Internal predict_model method for parsnip fits
Description
Shim for parsnip model objects so that lime's predict_model generic ignores unused arguments passed via '...'.
Usage
predict_model.model_fit(x, newdata, type, ...)
Predict Risk Scores from a Survival Model
Description
Provides a consistent interface for computing linear predictors (risk scores) across various survival modeling engines, including native fastml models (e.g., Cox proportional hazards, XGBoost Cox) and parsnip/workflow objects.
Usage
predict_risk(fit, newdata, ...)
## S3 method for class 'fastml_native_survival'
predict_risk(fit, newdata, ...)
## S3 method for class 'workflow'
predict_risk(fit, newdata, ...)
## Default S3 method:
predict_risk(fit, newdata, ...)
Arguments
fit |
A fitted survival model object. |
newdata |
A data frame containing predictor variables for which to compute risk scores. |
... |
Additional arguments passed to specific methods. |
Value
A numeric vector of risk scores, where higher values indicate greater predicted risk.

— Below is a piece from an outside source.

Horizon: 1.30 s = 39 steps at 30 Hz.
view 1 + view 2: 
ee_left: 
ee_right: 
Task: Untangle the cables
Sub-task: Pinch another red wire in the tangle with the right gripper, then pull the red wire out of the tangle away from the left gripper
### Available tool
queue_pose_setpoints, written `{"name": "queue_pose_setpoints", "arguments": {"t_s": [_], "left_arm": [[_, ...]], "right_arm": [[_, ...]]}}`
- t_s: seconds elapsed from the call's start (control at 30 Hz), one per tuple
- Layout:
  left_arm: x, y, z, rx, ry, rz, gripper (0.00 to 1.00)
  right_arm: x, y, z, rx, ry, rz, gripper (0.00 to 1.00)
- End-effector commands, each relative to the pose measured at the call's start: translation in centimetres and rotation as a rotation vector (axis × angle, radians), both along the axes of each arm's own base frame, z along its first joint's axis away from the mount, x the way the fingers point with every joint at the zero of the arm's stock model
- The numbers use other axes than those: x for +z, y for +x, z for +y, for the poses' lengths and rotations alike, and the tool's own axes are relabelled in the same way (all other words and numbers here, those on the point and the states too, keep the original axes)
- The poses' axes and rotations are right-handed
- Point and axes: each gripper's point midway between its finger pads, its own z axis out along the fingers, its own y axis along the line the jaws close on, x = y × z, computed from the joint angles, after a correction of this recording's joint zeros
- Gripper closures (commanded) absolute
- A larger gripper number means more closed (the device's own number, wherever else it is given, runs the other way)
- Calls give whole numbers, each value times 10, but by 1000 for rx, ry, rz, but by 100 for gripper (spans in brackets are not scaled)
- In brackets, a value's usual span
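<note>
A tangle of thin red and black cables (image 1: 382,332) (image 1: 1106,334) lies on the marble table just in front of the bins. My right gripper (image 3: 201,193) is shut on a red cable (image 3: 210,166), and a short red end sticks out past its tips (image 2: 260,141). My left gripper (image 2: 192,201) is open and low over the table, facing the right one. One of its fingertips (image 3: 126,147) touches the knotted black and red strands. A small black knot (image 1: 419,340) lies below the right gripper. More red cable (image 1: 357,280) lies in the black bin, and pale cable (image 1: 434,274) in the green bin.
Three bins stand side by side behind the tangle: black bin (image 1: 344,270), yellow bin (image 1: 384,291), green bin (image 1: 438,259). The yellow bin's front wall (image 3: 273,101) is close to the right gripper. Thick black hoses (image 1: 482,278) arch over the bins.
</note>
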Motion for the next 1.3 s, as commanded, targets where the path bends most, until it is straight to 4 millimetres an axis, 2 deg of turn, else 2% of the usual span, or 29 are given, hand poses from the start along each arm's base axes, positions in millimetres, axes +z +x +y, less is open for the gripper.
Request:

Predict survival probabilities from a survival model
Description
Predict survival probabilities from a survival model
Usage
predict_survival(fit, newdata, times, ...)
## S3 method for class 'fastml_native_survival'
predict_survival(fit, newdata, times, ...)
## S3 method for class 'workflow'
predict_survival(fit, newdata, times, ...)
## Default S3 method:
predict_survival(fit, newdata, times, ...)
Arguments
fit |
A fitted survival model. |
newdata |
A data frame of predictors for which to compute survival curves. |
times |
Numeric vector of evaluation times. |
... |
Additional arguments passed to methods. |
Value
A numeric matrix with one row per observation and one column per time.
Print method for fastml_stability objects
Description
Print method for fastml_stability objects
Usage
## S3 method for class 'fastml_stability'
print(x, top_n = 10, ...)
Arguments
x |
A fastml_stability object from explain_stability(). |
top_n |
Integer. Number of top features to display. Default is 10. |
... |
Additional arguments (ignored). |
Value
The input object invisibly.
Print Default Differences Table
Description
Prints a formatted table showing differences between fastml and parsnip defaults for the specified task type.
Usage
print_default_differences(task = "classification", algorithms = NULL)
Arguments
task |
Task type ("classification", "regression", or "survival"). |
algorithms |
Optional character vector of algorithms to check. If NULL, checks all available algorithms for the task. |
Value
Invisibly returns the differences data frame.
Print Tuning Presets Summary
Description
Prints a formatted summary of all available tuning complexity presets with their characteristics and recommended use cases.
Usage
print_tuning_presets()
Value
Invisibly returns a data frame with preset information.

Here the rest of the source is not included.